Your objective: Reproduce exactly, with no pictures, each line from the opening of the material down through the line containing "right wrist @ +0".
┄┄┄┄┄┄┄┄┄┄┄┄┄┄┄┄┄┄┄┄
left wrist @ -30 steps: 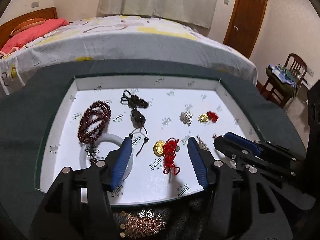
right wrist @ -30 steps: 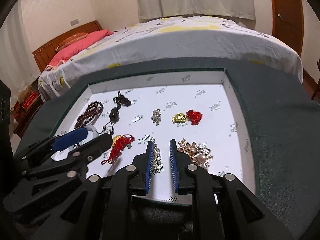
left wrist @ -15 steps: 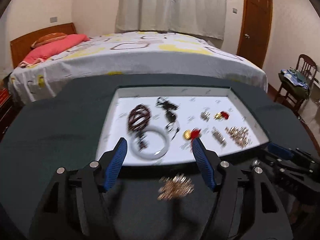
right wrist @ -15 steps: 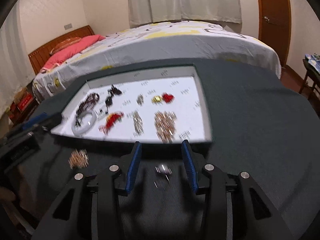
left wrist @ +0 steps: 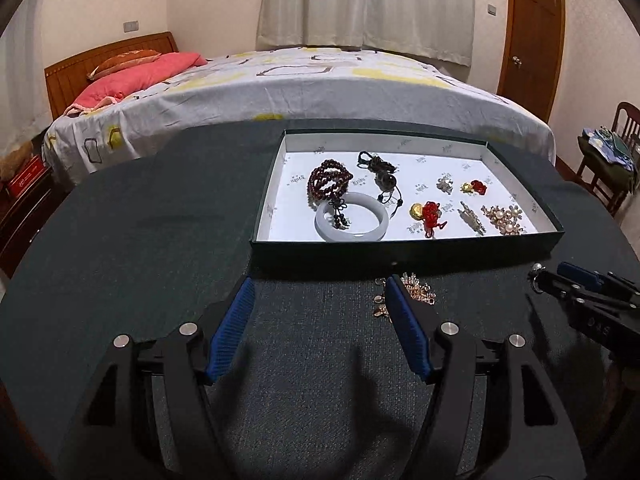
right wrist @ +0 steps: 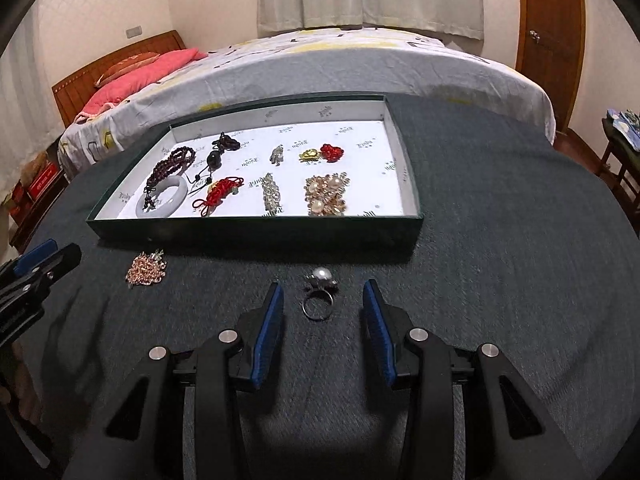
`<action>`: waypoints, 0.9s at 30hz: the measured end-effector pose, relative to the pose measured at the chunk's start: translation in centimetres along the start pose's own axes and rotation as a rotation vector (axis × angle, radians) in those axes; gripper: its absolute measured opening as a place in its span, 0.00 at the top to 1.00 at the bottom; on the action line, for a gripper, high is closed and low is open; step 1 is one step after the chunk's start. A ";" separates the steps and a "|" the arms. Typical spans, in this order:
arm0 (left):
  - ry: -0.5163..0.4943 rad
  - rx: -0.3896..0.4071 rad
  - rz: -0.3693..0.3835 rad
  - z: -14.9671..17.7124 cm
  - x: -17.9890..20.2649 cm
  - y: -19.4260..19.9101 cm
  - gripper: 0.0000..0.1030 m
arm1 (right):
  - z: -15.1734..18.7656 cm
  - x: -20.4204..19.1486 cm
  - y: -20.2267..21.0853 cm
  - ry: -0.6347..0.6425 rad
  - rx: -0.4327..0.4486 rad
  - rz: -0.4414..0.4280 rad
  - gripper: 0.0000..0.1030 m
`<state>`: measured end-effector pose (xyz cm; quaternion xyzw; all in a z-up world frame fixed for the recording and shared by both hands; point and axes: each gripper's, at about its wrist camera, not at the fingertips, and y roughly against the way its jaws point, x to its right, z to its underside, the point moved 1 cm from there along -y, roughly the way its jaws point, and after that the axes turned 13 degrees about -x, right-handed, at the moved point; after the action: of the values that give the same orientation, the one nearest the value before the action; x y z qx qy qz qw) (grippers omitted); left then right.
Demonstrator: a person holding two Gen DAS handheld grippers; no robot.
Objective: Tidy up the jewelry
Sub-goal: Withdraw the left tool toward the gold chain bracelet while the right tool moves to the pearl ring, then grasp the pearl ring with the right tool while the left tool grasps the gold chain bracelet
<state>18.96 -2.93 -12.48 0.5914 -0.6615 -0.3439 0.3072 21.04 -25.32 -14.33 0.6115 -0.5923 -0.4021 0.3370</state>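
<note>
A: Where did things stand?

B: Most pieces lay in the tray (right wrist: 256,229) across the middle of the right view: beads (right wrist: 171,166), bangle (right wrist: 181,196), red knot (right wrist: 219,193), pearl cluster (right wrist: 326,196). Two were outside it on the dark surface (right wrist: 500,240). The ring (right wrist: 319,294) lay just below the tray's near wall, at lower centre, between the spread fingers of the right tool (right wrist: 322,312), which touched nothing. The brooch (right wrist: 146,269) sat at left centre.

A: And the left tool?

B: The left tool (left wrist: 318,312) was wide apart and empty, low in its own view. The brooch there (left wrist: 416,292) lay against the tip of its right finger, partly hidden behind it.

A: What could have gone wrong?

B: I judged the ring the riskier one. It lay on its side, pearl toward the tray, so pads closing on the thin band could have squeezed it out or rolled it across the cloth. A grip on the round pearl might have slipped.

A: And the brooch?

B: It looked loose and dangly. A finger nudging it sideways could have snagged it on the weave or pushed it under the tray wall. Dropped carelessly, either piece might have tangled with the knot's cords.
</note>
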 end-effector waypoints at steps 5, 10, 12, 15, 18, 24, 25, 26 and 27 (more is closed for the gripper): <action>-0.001 -0.003 0.002 0.1 0.1 -0.1 0.36 | -0.5 -0.4 -1.2 0.004 -0.034 0.015 0.60; 0.001 -0.013 0.007 0.2 0.1 -0.5 0.36 | -0.4 -0.4 -1.4 -0.005 -0.038 0.022 0.65; -0.001 -0.016 0.012 0.3 0.2 -0.6 0.36 | -0.4 -0.4 -1.4 -0.006 -0.036 0.024 0.73; -0.004 -0.018 0.018 0.3 0.6 -0.7 0.36 | -0.4 -0.3 -1.4 -0.009 -0.035 0.020 0.78; -0.007 -0.024 0.026 0.3 0.9 -0.9 0.36 | -0.4 0.1 -1.3 -0.023 -0.025 0.009 0.78; -0.039 -0.040 0.074 0.0 2.8 -1.6 0.36 | -0.1 0.9 -0.4 -0.035 -0.006 0.008 0.79; -0.043 -0.046 0.079 0.0 3.0 -1.8 0.36 | -0.1 1.0 -0.3 -0.036 -0.006 0.006 0.79; -0.047 -0.058 0.088 -0.2 3.5 -2.2 0.36 | 0.1 1.2 -0.1 -0.036 -0.003 0.006 0.79; -0.046 -0.065 0.094 -0.2 3.7 -2.5 0.36 | 0.1 1.3 0.0 -0.036 -0.001 0.008 0.79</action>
<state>20.19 -6.76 -14.43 0.5415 -0.6837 -0.3639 0.3269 20.93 -26.56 -14.53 0.6016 -0.6005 -0.4122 0.3280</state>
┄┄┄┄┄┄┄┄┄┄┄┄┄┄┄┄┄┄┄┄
Your solution:
left wrist @ -30 steps: 
right wrist @ -30 steps: 
left wrist @ -15 steps: 
right wrist @ -15 steps: 
left wrist @ +0 steps: 
right wrist @ +0 steps: 

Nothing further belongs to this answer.